Saved entries:

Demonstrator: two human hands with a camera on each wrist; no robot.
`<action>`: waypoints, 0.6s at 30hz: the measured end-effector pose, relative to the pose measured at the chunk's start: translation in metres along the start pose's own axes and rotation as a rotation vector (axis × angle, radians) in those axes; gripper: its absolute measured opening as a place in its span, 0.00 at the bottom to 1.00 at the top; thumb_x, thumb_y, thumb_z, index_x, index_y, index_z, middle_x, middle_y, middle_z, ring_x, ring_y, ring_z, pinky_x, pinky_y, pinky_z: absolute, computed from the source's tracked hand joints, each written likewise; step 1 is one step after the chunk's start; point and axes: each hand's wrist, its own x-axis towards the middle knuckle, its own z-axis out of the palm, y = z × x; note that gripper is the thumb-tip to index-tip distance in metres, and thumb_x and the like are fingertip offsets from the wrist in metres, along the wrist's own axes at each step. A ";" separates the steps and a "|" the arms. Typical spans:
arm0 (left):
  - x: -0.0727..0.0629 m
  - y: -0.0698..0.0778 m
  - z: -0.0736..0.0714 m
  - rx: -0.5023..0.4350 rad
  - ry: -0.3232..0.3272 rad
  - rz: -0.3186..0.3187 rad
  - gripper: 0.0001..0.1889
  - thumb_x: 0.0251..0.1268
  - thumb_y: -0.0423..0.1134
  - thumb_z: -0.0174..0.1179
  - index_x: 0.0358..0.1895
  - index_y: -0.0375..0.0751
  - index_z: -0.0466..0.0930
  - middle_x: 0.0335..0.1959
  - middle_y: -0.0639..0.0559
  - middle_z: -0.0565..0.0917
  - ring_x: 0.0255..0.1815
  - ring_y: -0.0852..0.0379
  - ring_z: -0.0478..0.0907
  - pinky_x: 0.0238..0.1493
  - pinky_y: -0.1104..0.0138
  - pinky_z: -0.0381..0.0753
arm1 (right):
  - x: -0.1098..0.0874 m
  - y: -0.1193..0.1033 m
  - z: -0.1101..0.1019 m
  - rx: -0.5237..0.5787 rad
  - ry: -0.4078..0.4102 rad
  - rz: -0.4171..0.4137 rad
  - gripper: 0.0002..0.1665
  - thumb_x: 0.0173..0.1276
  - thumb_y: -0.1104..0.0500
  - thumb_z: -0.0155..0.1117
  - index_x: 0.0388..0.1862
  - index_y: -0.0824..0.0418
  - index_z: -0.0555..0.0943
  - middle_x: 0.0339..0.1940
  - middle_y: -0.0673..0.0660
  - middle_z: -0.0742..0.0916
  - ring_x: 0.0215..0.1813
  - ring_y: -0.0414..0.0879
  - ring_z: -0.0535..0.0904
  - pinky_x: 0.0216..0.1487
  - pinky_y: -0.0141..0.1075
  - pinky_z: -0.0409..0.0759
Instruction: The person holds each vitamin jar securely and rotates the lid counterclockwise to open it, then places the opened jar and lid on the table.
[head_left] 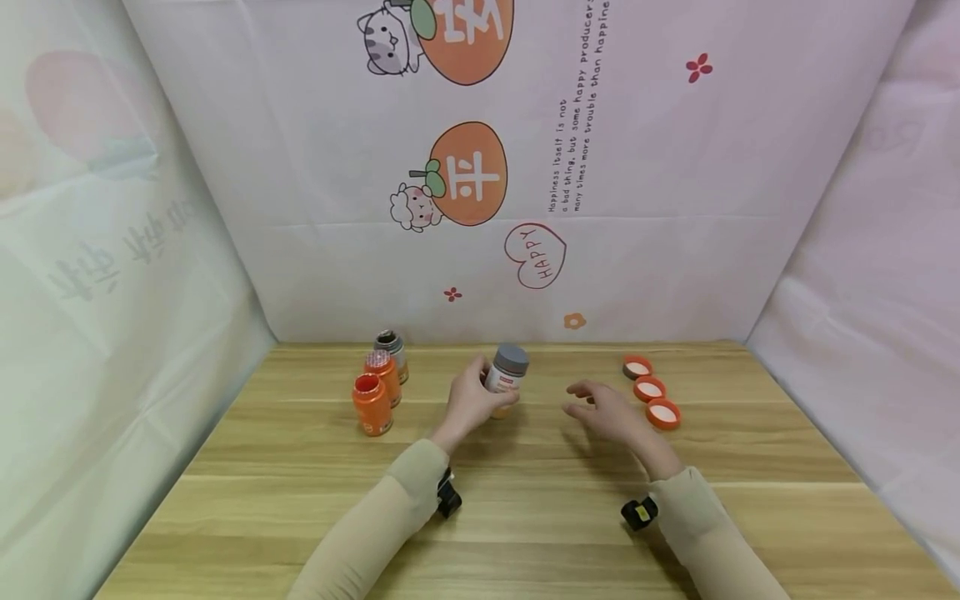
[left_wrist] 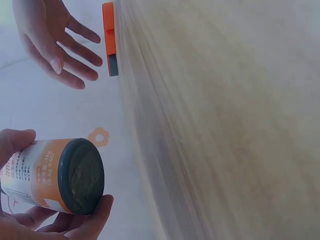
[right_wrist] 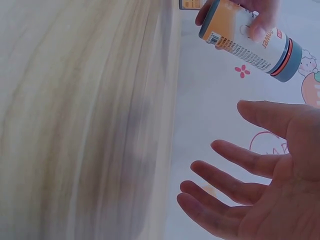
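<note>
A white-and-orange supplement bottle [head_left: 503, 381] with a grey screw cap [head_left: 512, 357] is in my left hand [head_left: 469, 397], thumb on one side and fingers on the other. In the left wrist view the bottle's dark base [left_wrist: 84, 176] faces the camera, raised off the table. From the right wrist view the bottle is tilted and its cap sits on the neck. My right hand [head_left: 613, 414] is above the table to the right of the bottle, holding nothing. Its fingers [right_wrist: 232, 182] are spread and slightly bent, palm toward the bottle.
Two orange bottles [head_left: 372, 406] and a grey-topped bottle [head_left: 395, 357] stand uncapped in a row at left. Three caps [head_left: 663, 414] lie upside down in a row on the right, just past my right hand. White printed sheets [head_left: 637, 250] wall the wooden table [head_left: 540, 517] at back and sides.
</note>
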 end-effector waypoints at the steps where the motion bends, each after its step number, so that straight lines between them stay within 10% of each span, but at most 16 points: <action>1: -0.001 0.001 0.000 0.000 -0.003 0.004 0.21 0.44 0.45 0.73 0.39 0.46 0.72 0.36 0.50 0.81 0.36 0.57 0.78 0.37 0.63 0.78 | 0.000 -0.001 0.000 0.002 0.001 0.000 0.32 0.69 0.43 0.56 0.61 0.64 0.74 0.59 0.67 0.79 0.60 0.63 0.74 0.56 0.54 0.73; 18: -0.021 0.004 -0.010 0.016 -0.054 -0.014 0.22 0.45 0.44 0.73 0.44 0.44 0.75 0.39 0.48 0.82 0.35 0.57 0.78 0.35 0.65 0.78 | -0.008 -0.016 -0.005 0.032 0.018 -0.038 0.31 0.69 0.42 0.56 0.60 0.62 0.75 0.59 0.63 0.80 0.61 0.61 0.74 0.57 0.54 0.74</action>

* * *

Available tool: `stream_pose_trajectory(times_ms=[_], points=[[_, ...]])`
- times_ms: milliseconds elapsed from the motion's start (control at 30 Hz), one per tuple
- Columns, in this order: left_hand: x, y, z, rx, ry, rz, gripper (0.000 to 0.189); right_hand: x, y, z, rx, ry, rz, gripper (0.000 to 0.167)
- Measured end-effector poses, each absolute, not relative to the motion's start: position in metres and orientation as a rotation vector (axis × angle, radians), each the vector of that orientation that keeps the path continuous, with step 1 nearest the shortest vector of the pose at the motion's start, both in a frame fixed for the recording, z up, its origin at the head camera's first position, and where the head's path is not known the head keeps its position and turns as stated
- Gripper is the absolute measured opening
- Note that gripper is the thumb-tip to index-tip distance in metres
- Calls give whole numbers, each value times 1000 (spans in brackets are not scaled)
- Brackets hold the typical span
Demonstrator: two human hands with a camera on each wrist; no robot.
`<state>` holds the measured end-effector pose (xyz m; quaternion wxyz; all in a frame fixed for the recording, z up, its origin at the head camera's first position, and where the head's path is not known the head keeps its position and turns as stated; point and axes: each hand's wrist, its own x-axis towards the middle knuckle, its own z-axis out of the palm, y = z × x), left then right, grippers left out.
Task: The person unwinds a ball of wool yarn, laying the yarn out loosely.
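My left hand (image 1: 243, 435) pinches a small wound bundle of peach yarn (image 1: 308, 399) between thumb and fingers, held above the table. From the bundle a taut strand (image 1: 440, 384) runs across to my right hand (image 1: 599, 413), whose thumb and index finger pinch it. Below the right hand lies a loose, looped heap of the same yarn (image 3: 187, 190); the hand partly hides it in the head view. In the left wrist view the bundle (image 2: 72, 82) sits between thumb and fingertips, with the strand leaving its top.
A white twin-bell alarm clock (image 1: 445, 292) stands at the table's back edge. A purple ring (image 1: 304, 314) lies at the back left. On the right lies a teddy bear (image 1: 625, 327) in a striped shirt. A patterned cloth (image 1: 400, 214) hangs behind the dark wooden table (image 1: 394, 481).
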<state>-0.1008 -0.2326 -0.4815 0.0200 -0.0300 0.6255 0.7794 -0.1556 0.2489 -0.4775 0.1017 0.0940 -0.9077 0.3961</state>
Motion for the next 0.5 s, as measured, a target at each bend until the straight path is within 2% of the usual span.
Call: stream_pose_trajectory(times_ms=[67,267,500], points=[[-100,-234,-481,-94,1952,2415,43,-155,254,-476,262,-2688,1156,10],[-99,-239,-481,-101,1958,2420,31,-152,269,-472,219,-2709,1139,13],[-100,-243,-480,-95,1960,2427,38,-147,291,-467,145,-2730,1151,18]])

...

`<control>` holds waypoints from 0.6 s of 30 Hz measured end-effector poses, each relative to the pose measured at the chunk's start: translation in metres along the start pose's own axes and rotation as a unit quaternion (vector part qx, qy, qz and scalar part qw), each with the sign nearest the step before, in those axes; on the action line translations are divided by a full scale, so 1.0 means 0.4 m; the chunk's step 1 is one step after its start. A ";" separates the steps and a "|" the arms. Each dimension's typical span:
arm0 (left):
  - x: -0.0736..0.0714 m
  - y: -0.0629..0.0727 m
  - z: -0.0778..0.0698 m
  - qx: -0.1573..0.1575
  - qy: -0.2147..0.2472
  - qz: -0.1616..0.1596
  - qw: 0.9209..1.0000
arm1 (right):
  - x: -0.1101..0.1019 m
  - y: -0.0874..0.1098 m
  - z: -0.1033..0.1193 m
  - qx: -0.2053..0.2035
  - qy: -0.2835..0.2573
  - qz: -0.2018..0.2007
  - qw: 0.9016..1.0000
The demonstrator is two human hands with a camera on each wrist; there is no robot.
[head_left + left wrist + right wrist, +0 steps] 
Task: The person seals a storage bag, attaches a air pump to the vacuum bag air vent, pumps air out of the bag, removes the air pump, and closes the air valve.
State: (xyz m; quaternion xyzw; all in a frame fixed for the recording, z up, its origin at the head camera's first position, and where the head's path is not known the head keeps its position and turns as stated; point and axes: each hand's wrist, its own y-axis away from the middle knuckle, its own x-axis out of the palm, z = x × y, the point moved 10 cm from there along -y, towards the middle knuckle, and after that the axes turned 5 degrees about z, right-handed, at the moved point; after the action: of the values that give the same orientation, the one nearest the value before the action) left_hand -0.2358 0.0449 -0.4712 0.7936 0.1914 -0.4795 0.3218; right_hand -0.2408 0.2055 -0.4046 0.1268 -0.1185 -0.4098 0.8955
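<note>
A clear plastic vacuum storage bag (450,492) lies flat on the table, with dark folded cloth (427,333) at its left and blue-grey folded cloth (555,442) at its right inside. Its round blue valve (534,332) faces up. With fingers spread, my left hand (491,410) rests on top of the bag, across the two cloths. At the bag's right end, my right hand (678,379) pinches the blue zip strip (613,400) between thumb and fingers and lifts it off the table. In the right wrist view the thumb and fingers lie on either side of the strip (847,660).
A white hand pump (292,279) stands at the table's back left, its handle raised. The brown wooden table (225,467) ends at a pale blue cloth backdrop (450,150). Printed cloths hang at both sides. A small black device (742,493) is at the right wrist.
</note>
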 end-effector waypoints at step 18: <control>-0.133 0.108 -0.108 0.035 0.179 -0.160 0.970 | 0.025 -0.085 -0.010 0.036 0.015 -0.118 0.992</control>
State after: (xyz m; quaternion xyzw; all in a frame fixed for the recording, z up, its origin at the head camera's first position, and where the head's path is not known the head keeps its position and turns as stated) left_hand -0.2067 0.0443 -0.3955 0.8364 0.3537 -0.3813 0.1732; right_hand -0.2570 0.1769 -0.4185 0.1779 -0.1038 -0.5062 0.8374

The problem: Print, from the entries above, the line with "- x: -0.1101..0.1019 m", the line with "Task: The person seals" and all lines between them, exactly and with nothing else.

Written response:
  - x: -0.1101..0.1019 m
  - y: -0.0874..0.1098 m
  - z: -0.1033..0.1193 m
  - qx: -0.2053..0.2035
  - qy: -0.2835..0.2573
  - qz: -0.2018..0.2007
  - qw: 0.9016..1.0000
The demonstrator is two human hands with a camera on each wrist; there is no robot.
[head_left + left wrist + right wrist, +0 steps] 
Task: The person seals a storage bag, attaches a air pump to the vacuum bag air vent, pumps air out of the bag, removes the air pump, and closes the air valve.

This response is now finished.